Et dans l'instant la jeune fille tombe à la renverse et
s'évanouit. "Ah! foutre, dit alors notre libertin transporté, en
déboutonnant sa culotte et se branlant sur elle, ah! sacredieu,
voilà où je la voulais! Allons des fesses, des fesses! il ne me
faut que des fesses pour décharger." Et, la retournant et la troussant,
tout immobile qu'elle est, il lui lâche sept ou huit jets de foutre sur
le derrière, et se sauve, sans s'inquiéter ni des suites de ce
qu'il a dit, ni de ce que la malheureuse deviendra."

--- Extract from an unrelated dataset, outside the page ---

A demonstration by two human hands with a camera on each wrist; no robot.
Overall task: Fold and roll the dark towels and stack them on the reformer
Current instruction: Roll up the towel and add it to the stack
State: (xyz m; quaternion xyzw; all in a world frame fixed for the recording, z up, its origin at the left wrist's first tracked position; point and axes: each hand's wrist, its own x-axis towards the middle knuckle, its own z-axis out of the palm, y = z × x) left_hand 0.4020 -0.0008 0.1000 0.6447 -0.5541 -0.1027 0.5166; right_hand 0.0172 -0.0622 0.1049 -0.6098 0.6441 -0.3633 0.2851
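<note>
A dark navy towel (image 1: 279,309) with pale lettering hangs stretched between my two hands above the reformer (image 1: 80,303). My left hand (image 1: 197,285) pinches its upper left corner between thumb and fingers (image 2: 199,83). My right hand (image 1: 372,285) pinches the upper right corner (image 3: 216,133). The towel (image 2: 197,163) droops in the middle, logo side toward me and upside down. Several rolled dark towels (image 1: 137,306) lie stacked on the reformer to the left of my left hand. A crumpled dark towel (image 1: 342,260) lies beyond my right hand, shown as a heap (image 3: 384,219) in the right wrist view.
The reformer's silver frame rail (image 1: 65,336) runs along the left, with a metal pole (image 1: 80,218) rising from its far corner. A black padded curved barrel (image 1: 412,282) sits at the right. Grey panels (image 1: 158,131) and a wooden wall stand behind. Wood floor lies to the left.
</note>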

"Et en creva-t-elle? dit Curval que l'on foutait à tour de reins. -Non,
dit Duclos, mais elle en fit une maladie qui lui a duré plus de dix
semaines. -Oh! la bonne chose, dit le duc. Mais moi, poursuivit ce
scélérat, je voudrais que notre homme eût choisi le temps
de ses règles pour lui apprendre cela. -Oui, dit Curval; dites mieux,
monsieur le duc: vous bandez, je vous vois d'ici, et vous voudriez tout
simplement qu'elle en fût morte sur la place. -Eh bien, à la bonne
heure! dit le duc. Puisque vous le voulez comme cela, j'y consens; moi, je ne
suis pas très scrupuleux sur la mort d'une fille. -Durcet, dit
l'évêque, si tu n'envoies pas décharger ces deux
coquins-là, il y aura du tapage ce soir. -Ah! parbleu, dit Curval
à l'évêque, vous craignez bien votre troupeau! Deux ou
trois de plus ou de moins qu'est-ce que ça ferait? Allons, monsieur le
duc, allons dans le boudoir, et allons-y ensemble, et en compagnie, car je vois
bien que ces messieurs ne veulent pas ce soir qu'on les scandalise."
Aussitôt dit aussitôt fait; et nos deux libertins se font suivre de
Zelmire, d'Augustine, de Sophie, de Colombe, de Cupidon, de Narcisse, de
Zélamir et d'Adonis, escortés de Brise-cul, de Bande-au-ciel, de
Thérèse, de Fanchon, de Constance et de Julie. Au bout d'un
instant, on entendit deux ou trois cris de femmes, et les hurlements de nos
deux scélérats qui dégorgeaient leur foutre ensemble.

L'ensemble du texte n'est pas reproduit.